Ah! and here are Nike shorts and socks,
outfit of a marathon racer to win your love—
I’d follow you anywhere, travel-lover.
You romance my heart as no one else,
like nothing else on earth—
We cruise the Mediterranean,
while the shoreline fisherman mend nets,
and women soak their salt-encrusted clothes.
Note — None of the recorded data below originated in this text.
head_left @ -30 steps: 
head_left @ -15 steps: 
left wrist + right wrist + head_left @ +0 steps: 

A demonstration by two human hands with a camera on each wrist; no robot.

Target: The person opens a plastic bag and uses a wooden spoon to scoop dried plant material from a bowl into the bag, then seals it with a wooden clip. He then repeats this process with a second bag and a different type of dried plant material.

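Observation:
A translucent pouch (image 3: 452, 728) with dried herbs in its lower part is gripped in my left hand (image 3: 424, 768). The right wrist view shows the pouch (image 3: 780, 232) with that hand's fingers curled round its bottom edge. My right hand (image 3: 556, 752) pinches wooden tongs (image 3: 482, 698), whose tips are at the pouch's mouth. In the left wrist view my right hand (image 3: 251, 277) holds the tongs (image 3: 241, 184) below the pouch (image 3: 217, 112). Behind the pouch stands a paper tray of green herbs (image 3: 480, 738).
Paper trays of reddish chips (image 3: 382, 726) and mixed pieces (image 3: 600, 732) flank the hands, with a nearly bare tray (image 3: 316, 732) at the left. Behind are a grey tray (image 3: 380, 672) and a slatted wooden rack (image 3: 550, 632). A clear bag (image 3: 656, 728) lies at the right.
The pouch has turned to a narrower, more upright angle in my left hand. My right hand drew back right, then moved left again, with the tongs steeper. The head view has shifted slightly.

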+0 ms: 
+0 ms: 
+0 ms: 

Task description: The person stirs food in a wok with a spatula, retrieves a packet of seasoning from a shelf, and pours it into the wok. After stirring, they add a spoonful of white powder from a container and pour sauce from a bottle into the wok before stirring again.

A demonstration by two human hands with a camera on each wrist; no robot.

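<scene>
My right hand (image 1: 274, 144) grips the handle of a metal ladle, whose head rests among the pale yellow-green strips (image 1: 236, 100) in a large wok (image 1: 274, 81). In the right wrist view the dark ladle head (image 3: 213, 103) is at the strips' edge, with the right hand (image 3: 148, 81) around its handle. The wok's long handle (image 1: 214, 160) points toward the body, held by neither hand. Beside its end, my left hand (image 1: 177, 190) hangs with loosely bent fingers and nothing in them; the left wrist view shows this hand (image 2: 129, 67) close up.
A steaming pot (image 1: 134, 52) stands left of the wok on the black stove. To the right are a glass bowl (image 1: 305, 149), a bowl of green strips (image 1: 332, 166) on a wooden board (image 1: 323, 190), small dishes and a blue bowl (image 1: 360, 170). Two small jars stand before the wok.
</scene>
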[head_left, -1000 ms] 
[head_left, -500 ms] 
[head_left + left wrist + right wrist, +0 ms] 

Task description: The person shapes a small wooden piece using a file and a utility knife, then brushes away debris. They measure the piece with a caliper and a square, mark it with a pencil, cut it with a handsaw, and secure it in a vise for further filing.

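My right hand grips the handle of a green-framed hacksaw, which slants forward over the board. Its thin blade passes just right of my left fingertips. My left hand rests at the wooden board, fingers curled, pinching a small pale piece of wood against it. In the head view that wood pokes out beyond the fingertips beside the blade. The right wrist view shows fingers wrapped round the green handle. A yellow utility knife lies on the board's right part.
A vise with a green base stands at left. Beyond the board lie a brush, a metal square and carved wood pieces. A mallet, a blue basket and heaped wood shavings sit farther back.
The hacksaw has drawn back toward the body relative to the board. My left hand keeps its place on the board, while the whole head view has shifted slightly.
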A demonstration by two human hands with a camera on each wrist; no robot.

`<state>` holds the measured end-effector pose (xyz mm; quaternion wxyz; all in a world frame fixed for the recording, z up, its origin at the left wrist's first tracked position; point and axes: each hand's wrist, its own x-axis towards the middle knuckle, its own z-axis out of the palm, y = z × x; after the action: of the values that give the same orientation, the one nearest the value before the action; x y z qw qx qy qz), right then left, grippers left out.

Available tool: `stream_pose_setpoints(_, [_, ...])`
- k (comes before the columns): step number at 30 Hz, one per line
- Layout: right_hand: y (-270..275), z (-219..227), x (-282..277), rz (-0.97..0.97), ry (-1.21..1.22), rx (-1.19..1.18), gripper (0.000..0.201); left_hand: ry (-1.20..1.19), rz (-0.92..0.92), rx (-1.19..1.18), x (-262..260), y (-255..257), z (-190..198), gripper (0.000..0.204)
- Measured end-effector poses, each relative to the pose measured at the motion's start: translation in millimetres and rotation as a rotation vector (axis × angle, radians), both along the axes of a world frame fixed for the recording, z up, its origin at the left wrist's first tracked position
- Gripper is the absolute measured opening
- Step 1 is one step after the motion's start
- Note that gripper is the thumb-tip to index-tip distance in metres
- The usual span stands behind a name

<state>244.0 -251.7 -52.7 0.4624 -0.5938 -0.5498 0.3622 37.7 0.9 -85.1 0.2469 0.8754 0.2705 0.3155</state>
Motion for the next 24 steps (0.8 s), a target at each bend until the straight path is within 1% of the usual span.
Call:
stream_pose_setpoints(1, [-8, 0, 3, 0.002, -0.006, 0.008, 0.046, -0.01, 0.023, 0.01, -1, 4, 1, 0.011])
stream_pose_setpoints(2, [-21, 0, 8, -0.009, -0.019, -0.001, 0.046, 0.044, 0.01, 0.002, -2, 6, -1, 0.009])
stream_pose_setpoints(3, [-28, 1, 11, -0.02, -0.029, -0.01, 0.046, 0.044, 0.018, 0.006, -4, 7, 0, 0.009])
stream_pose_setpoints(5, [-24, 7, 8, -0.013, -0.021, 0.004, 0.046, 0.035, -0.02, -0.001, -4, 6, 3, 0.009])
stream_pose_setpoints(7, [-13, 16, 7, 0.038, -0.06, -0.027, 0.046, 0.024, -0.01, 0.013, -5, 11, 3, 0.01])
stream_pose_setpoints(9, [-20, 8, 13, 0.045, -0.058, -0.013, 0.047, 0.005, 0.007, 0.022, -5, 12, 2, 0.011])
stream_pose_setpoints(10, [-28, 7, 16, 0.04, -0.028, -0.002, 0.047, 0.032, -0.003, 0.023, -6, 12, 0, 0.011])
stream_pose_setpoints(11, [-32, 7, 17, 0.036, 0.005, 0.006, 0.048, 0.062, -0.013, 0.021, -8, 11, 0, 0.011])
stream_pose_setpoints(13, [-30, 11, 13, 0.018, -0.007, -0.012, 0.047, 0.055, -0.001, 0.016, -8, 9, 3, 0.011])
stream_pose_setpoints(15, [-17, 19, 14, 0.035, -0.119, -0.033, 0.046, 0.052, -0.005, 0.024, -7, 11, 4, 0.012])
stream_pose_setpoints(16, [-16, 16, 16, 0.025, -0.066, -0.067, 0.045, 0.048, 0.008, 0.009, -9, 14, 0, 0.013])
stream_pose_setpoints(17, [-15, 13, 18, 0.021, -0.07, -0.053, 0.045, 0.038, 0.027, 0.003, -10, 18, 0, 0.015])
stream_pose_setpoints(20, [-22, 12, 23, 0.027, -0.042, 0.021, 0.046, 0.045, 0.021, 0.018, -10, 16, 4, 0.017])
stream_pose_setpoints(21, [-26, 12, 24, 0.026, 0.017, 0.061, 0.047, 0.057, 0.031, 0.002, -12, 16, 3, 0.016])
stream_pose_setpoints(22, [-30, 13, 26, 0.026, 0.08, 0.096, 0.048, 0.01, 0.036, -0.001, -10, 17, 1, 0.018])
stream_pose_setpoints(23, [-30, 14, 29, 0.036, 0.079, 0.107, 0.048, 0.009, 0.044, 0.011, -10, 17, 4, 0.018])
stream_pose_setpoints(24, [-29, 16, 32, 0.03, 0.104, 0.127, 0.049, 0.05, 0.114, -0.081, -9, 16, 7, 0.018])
A color profusion, a muted peacock’s tail on silk,
speaks of beckoning coastlines;
haunting images race back to me,
sailing the world’s wide open arms and finger lakes,
and I can picture still women in hijab
beating cotton robes upon flat rocks
on the banks of the Nile.
Open rock beach spaces
engorged by roaring surf
lead to fjords in Croatia,
and women rinsing soap from coverlets,
twisting towels of excess water.
Seas pilot us to tributaries of the Yangtze,
and evocative landscapes of river markets
as we travel on flat-bottom boats
in Bangkok and from the back of barges
wash tubs overflowing.
And always, always
women,
baptizing babies,
burying their dead in water graves,
women,
washerwomen,
women laundering
women cleansing away
the bloodstains of martyrs
in wars they never sought.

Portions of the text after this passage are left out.